[Exercise]: Lines that include the word "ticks" should be copied from the listing that follows.

---------- Dataset extract ----------

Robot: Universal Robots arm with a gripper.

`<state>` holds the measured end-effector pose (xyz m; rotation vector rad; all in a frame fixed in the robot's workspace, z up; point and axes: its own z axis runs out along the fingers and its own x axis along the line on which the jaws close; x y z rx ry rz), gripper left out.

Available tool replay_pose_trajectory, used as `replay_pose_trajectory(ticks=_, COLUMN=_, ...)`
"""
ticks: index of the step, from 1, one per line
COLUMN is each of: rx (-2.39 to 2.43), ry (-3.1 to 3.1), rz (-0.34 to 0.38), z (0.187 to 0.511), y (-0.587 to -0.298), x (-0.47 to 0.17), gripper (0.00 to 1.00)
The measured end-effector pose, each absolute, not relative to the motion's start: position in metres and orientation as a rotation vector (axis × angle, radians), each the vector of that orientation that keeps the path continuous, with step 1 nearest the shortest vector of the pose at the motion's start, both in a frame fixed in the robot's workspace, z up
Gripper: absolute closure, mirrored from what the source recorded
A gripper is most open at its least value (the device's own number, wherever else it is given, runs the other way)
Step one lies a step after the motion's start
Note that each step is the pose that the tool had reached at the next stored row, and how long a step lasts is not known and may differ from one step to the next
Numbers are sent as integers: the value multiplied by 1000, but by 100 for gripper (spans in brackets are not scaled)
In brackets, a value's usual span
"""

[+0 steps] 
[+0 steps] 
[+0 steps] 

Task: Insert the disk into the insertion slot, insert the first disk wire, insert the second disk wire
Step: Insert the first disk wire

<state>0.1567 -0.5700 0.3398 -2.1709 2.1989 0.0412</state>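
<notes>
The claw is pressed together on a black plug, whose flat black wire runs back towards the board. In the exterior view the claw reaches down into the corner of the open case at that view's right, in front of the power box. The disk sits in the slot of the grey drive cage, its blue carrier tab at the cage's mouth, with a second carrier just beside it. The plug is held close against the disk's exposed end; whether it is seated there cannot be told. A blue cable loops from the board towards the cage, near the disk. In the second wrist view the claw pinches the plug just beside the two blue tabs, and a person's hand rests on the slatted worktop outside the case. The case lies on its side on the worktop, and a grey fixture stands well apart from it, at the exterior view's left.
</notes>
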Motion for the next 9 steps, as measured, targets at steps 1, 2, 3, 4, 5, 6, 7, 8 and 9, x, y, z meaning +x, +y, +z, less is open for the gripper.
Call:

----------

[Task output]:
Available tool replay_pose_trajectory, used as `replay_pose_trajectory(ticks=_, COLUMN=_, ...)`
ticks: index of the step, from 1, one per line

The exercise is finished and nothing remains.